Indeed, as the contract deadline loomed last week, labor leaders ratcheted up their rhetoric.

During contract briefings with the three leading Democratic presidential candidates, Taylor cast the negotiations as an economic struggle between workers and the wealthy - and, in a broader sense, "everything that is right and wrong in this country."

Union officials targeted MGM Mirage in particular.

"What's right is what we're doing," Taylor said. "What's wrong is what the corporations are doing." He added: "We don't mind them making lots of money. They just have to learn how to share it."

MGM Mirage spokesman Alan Feldman called the earnings-sharing proposal reckless and said the company was not taking it seriously.

"Linking their wages to our growth is the same as linking wages to buffet prices," said Mike Sloan, a n MGM Mirage consultant involved in the negotiations. "It's never been done, not in this industry, not in this town.

"The formula we've used over the last 30 years is why we're successful," Sloan said. "To change that without an adequate explanation doesn't make sense."

Richard W. Hurd, a professor of labor relations at Cornell University, said linking a wage formula to a company's growth is unprecedented. Profit sharing is typical in labor contracts, he said, but it usually comes in the form of an annual bonus based on a company's performance.

Hurd said proposing an innovative measure, especially so close to a deadline, probably is either a move by the union to make up for some kind of concession it has made, or a move to get the company to budge on a big-ticket item, such as card check neutrality.

Either way, the proposal is strategic, and combined with the union's amped-up rhetoric, a clear way to try to build public support as things get tough at the bargaining table, he said.
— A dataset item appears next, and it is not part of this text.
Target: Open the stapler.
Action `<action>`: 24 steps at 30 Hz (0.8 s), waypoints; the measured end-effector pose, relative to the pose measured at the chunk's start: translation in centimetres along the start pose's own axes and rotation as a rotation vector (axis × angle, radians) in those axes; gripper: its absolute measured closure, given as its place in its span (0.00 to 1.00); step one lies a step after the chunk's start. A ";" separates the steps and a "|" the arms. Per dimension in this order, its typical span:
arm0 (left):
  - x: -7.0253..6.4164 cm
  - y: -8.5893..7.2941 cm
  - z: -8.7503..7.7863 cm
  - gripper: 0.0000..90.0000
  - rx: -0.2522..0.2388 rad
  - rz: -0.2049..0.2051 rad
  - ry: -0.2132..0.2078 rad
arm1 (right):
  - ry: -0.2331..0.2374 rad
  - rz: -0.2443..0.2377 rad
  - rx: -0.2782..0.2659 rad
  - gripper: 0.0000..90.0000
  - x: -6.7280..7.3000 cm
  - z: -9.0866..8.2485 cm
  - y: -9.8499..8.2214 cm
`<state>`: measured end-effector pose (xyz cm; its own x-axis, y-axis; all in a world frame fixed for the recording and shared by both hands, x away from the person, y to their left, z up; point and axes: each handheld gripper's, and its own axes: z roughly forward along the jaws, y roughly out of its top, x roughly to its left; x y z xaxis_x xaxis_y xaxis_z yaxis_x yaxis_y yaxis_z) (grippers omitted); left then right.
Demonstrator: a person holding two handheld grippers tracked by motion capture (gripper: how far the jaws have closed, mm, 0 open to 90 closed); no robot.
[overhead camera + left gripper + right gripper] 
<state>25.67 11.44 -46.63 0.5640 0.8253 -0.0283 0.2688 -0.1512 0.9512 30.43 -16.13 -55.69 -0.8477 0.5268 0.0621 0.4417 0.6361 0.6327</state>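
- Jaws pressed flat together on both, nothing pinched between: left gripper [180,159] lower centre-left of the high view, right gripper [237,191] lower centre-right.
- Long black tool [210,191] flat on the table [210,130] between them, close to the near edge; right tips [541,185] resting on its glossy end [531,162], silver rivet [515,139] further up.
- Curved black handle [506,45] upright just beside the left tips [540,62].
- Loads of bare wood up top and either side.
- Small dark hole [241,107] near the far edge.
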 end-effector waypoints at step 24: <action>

"It certainly seems like an appropriate strategic step to highlight the company's performance," Hurd said. "Because in the event there is an inability to reach a contract agreement, it would give the union the high ground in the event of a strike or a lockout."

Similarly, MGM Mirage is seeking public support - through the news media. The company has released internal memos to reporters in recent weeks, emphasizing its desire to strike a deal that works for both sides. It's also noted that about 6,000 of the 12,000 jobs at CityCenter will be covered under the new Culinary contract, as opposed to the roughly 800 jobs the union is targeting at the project's two nongaming hotels.

"It's a drop in the bucket compared to what's on the table," Feldman said. "Six thousand union jobs. That alone is bigger than their membership in other cities."

As the talks bogged down, Culinary's separate negotiations with Harrah's took on a markedly different tone, in keeping with previous ones. Five years ago Harrah's was among the first to sign a deal with the union, which in turn led MGM Mirage to agree to terms it considered unfair.

Despite starting about a month later, bargaining sessions with Harrah's have yielded more progress, in areas of contract language and economics, Taylor said.

"With Harrah's we're actually negotiating - before reading about economic offers in the press and before they're given to workers," he said.

Marilyn Winn, who is president of Bally's, the Rio and Paris Las Vegas and is lead negotiator for the Harrah's talks, said the company, unlike MGM Mirage, has not sought a Wynn-type deal with the Culinary .

Still, both sides have yet to reach agreement on an economic package.

The union initially proposed a series of fixed hourly wage increases over the length of the contract, she said. The company rejected that offer and made a counterproposal, which the union rejected, Winn said. Both sides return to the bargaining table Tuesday.

Card check has not been a sticking point in the Harrah's talks, she said.

"I am optimistic that we'll be able to get an agreement quickly," Winn said.

And yet, for the first time, contracts with each of the major casino operators may look very different.

"I do think we want a level economic package," Winn said. "But there are many ways to get to the same price."